From the Guidelines
The administration of 100% oxygen should be limited to less than 24 hours when possible, and the lowest effective oxygen concentration should be used to maintain adequate saturation, typically SpO2 92-96% for most adults, to mitigate the risks of oxygen toxicity, absorption atelectasis, and other complications. The risks of 100% oxygen administration include:
- Oxygen toxicity, which can cause diffuse alveolar damage, haemorrhage, alveolar collapse, infiltration of inflammatory cells, necrosis, apoptosis, and injury to the endothelium and epithelium in the lungs 1
- Absorption atelectasis, which occurs when nitrogen is washed out of alveoli, leading to collapse
- Delay in recognition of clinical deterioration
- Potentially worse outcomes in mild-to-moderate stroke
- Specific risk in patients with previous bleomycin lung damage or with paraquat poisoning or acid aspiration
- Unknown risk–benefit balance in acute coronary artery disease with normal oxygen saturation
- Association with increased risk of death in survivors of cardiac arrest and among patients on ICUs
To mitigate these risks, the following strategies can be employed:
- Use the lowest effective oxygen concentration to maintain adequate saturation
- Gradually wean to lower concentrations as clinically appropriate
- Consider using lower concentrations (30-60%) with periodic assessment of arterial blood gases for patients requiring prolonged oxygen therapy
- Use positive end-expiratory pressure (PEEP) of 5-10 cmH2O to prevent atelectasis in mechanically ventilated patients
- Maintain strict oxygen saturation targets (typically 90-95%) and avoid hyperoxia in neonates
The British Thoracic Society guideline for oxygen use in adults in healthcare and emergency settings recommends a target saturation range of 94-98% for acutely ill patients, except those at risk of hypercapnic respiratory failure, who should have a target saturation range of 88-92% 1. The guideline also emphasizes the importance of maintaining a physiological target saturation range to guide staff to administer oxygen in a concentration to treat hypoxaemia without the risks of hyperoxaemia 1.
From the Research
Risks of 100% O2
- The use of 100% oxygen can lead to carbon dioxide retention in patients with chronic obstructive pulmonary disease (COPD) 2.

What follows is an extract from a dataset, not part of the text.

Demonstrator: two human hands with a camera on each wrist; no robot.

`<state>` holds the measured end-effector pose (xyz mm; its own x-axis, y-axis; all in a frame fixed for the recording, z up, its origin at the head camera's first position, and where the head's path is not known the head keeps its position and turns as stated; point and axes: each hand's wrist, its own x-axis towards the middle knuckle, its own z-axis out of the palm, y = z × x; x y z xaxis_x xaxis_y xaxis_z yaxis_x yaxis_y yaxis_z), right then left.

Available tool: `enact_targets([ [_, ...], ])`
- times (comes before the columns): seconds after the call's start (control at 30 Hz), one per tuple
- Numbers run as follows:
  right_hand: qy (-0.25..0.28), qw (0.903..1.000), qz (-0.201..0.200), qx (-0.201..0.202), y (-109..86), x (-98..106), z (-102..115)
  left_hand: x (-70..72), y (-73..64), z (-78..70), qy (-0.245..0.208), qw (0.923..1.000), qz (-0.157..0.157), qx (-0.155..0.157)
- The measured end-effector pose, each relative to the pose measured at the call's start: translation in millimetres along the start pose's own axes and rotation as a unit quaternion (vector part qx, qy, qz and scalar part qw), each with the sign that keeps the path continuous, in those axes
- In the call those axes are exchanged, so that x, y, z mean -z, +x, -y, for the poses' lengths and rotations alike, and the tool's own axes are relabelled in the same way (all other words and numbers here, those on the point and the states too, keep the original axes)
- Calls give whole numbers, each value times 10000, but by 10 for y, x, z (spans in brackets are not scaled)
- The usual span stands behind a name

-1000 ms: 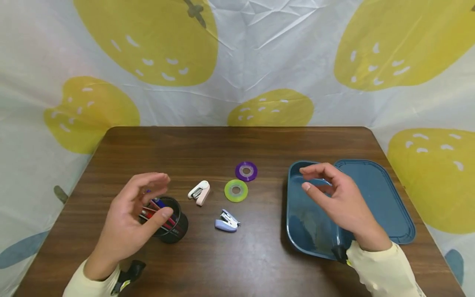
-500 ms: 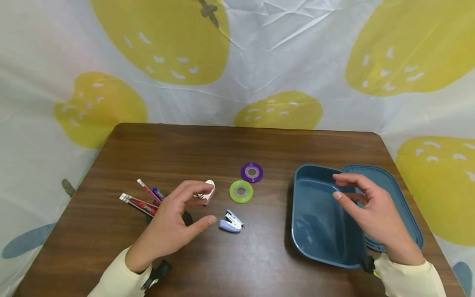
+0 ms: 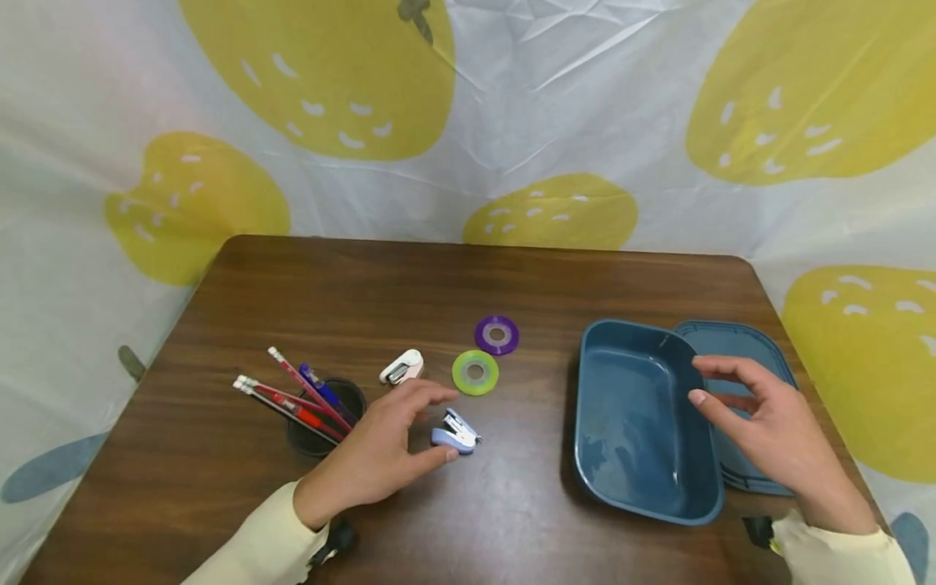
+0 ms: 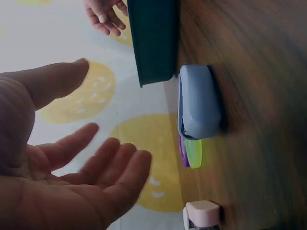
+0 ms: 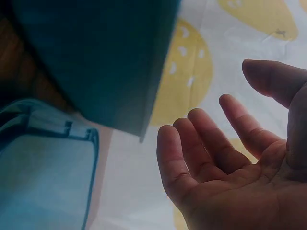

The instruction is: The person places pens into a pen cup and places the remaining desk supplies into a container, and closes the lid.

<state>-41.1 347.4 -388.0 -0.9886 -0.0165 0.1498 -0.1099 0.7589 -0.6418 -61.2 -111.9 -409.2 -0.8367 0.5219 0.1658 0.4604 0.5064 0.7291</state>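
My left hand (image 3: 376, 455) hovers with thumb and fingers spread on either side of a small light-blue stapler (image 3: 455, 433), holding nothing. In the left wrist view the light-blue stapler (image 4: 200, 101) lies on the table, apart from the fingertips. A white and pale-pink stapler (image 3: 402, 367) sits just beyond the left fingers. Behind it to the right lie a green tape roll (image 3: 475, 373) and a purple tape roll (image 3: 497, 335). My right hand (image 3: 775, 431) is over the right side of a deep blue plastic box (image 3: 629, 422), fingers relaxed and apart, with nothing in them.
A black mesh pen cup (image 3: 307, 443) with several pencils and pens (image 3: 310, 402) stands left of my left hand, partly hidden by it. The box's blue lid (image 3: 753, 357) lies on the wooden table (image 3: 366, 284) at the right, partly under my right hand. A fruit-patterned cloth (image 3: 351, 199) hangs behind.
My left hand has moved right, from over the pen cup to the light-blue stapler. My right hand has shifted right, from above the box's inside to its right rim. The view has turned slightly.
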Motion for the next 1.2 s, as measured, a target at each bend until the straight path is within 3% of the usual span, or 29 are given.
enact_targets([
  [0.27, -119, 9996, 46, -261, -13, 19, -158, -179, 47, 9, 562, 9981, 208, 159],
  [0.53, -394, 9947, 721, -623, 10, -7, -208, -292, 46, 64, 1158, 9929, 217, 162],
  [0.7, -497, 9927, 836, -715, 21, -35, -225, -338, 43, 83, 1161, 9926, 266, 231],
  [0.97, -430, 9902, 978, -896, 32, -69, -256, -412, 55, 145, 1278, 9918, 30, 84],
  [1.2, -337, 9900, 1039, -894, 13, -78, -278, -441, 65, 144, 1199, 9924, 107, 272],
])
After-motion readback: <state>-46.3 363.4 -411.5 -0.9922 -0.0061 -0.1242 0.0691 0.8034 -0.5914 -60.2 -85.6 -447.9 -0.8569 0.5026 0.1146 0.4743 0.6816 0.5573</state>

- High concentrations of oxygen can also worsen respiratory acidosis in COPD patients 3.
- Additionally, 100% oxygen can increase the risk of fire and explosion, particularly in the presence of sparks or open flames.
Mitigating the Risks
- Controlled oxygen therapy, using devices such as Venturi masks, can help minimize the risk of carbon dioxide retention and respiratory acidosis 2, 3.
- Monitoring arterial blood gas levels and adjusting oxygen therapy accordingly can also help mitigate these risks 2, 3.
- Using non-invasive ventilation (NIV) with helium-oxygen mixtures can help reduce the effort to breathe and improve gas exchange in COPD patients 4.
- Mechanical ventilation with low respiratory rates and careful attention to air-trapping can also help prevent dynamic hyperinflation and acid-base disturbances in COPD patients 5.
Oxygen Delivery Methods
- Venturi masks and nasal prongs are commonly used to deliver oxygen therapy in COPD patients 3.
- Non-invasive ventilation (NIV) with helium-oxygen mixtures can be an effective alternative to traditional oxygen therapy 4.
- Mechanical ventilation can be used in severe cases of respiratory failure, but requires careful management to avoid complications 5.